Denn dort, wo normale Häuser die Dachbalken und Dachziegel aufweisen, sind noch die gegen Rost geschützten Stahlplatten zu erkennen. Überall das ganze Haus, besteht aus Stahl, nur der Keller wurde gemauert. Am Gartenhaus zeigt Drefke die Originaltür, selbstverständlich ebenso aus Stahl.
Starke Widersprüche vereinen sich in einem Haus
800 Quadratmeter groß ist das Grundstück. Ehefrau Brigitte als gelernte Gärtnerin und verwandelte den Garten in ein kleines Paradies. Auch heute noch ist zu erkennen, wie viel Arbeit und Liebe darin steckt. Im nachhinein ist Werner Drefke froh, den skeptischen Rat seiner alten Freunde damals nicht befolgt zu haben. Das Haus, die Nachbarn und die ganze Siedlung rund herum halten ihn jung. Der nächste Auftrag wartet schon, ein Nachbar hat einige Schlosserarbeiten an seinem Auto zu erledigen. . .

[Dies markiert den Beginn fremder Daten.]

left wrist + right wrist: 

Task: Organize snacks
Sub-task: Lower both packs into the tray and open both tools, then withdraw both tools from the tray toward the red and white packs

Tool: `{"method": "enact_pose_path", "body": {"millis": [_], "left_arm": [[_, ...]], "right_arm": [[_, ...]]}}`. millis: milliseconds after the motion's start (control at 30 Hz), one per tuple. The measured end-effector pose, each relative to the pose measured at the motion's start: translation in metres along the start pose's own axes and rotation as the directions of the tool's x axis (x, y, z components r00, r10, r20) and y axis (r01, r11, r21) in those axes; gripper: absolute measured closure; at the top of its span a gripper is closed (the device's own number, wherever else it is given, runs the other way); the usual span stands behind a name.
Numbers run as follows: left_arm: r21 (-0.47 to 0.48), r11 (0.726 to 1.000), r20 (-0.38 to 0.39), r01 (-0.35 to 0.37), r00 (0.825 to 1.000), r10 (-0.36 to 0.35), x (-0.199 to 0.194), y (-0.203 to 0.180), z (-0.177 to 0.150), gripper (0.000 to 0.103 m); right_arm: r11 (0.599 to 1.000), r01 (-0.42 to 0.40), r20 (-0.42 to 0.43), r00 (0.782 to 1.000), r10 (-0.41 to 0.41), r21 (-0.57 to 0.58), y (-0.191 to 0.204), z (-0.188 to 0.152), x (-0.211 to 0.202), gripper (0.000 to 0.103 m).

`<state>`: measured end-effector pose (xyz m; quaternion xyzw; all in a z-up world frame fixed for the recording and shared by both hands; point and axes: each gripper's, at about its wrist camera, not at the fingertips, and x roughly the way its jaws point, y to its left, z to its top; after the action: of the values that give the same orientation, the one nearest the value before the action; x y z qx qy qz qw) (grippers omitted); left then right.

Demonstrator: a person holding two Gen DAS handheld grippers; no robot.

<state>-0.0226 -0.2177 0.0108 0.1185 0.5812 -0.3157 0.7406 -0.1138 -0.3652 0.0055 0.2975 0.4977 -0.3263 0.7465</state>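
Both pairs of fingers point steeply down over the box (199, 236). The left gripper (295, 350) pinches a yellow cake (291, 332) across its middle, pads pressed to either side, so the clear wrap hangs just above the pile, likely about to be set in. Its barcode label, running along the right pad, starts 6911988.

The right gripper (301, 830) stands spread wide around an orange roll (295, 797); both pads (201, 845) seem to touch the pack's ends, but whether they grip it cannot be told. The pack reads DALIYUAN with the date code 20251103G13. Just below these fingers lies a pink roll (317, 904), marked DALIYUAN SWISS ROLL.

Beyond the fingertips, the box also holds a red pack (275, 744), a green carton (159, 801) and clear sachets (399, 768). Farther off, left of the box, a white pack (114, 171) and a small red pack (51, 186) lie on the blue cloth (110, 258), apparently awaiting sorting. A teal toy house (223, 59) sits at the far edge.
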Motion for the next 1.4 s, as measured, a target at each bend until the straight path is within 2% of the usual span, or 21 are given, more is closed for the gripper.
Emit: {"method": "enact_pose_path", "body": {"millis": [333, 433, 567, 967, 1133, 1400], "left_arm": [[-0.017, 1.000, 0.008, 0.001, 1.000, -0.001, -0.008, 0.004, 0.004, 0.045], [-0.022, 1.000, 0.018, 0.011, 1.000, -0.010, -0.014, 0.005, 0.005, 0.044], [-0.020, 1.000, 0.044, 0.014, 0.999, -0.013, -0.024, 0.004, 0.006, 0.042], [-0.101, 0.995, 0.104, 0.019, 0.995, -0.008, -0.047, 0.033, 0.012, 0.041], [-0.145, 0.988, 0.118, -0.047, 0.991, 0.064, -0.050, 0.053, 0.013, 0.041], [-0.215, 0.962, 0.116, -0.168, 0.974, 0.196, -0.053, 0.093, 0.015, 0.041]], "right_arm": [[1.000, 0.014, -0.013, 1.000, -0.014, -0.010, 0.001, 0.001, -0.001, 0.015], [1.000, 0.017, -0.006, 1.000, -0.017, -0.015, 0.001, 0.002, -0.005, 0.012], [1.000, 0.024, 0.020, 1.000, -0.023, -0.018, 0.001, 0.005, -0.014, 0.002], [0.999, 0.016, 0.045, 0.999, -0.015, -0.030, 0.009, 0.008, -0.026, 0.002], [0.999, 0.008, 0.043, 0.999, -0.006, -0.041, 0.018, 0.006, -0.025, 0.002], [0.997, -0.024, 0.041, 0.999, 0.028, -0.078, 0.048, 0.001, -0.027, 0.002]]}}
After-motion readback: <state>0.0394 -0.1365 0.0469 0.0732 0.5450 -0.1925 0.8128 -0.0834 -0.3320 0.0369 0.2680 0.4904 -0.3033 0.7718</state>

In der „Bibel“ der Eisenhütten-Leute, der Fachzeitschrift „Stahl und Eisen“ verwandelte sich der eigentlich Kraft seines Berufes eher nüchterne Baudirektor Heinrich Blecken aus Duisburg-Meiderich zum Propheten. In der Ausgabe vom 12. August 1926 schrieb er: „Trotz allem ist es natürlich, dass der Einbürgerung des Stahlhauses bei uns starke Widerstände erwachsen werden. Das ‘Behagliche’ scheint uns von vorneherein mit einem Wohnhaus aus Eisen schwer vereinbar zu sein.“
Blick in die Geschichte der Stahlhäuser
Blecken hatte für die Vereinigten Stahlwerke, zu denen damals auch der Bochumer Verein für Gußstahlfabrikation gehörte, ein quadratisches Gebäude mit einer rund acht mal acht Meter großen Grundfläche konstruiert. Dieses Gebäude sollte rund 6500 Reichsmark kosten. Fachleute rechneten damals aus, dass es mit nur 60 Prozent der Materialkosten und etwa 40 Prozent des Arbeitslohnes eines vergleichbaren Steinhauses ausgekommen wäre
Offenbar besonders wichtig zur damaligen Zeit, so ein Beitrag in der Zeitschrift der Vereinigten Stahlwerke „Das Werk“ von 1928 war das Gewicht: Ein Stahlhaus wiegt nur 40 Tonnen, was etwa 25 Prozent des Gesamtgewichtes von 140 Tonnen eines normalen Steinhauses ausmachen. Trotzdem, durchsetzen konnte sich der Typ, gedacht zur Behebung der Wohnungsnot nie. Für das Westfälische Amt für Denkmalspflege hat sich Dr. Hans Hanke mit der Geschichte dieser Häuser beschäftigt. Sein Fazit: „Es handelt sich also nicht um bauliche Irrtümer, die hier festgeschrieben werden sollen, sondern um wichtige und seltene Elemente in einer bautechnische bis heute beachteten und angewendeten Konstruktionstradition.“
Dabei gaben sich die Innenarchitekten schon große Mühe, um dem Stahlhaus das Metallische zu nehmen, sogar eine Variante „Bauernstube“ entstand. Die Schwarz-Weiß-Fotografie lässt die Behaglichkeit erahnen. Im Vordergrund strahlt ein großer Kachelofen Wärme ab, und an den Fenstern hängen kleinkarierte Vorhänge, richtig bayerisch der Eindruck: Kein Wunder. Entworfen hatte dieses Idyll ein gewisser Regierungsbaurat Gustav Gsaenger aus München. Später sollte sich der Architekt durch Kirchenneubauten hervortun – diese allerdings nicht aus Stahl.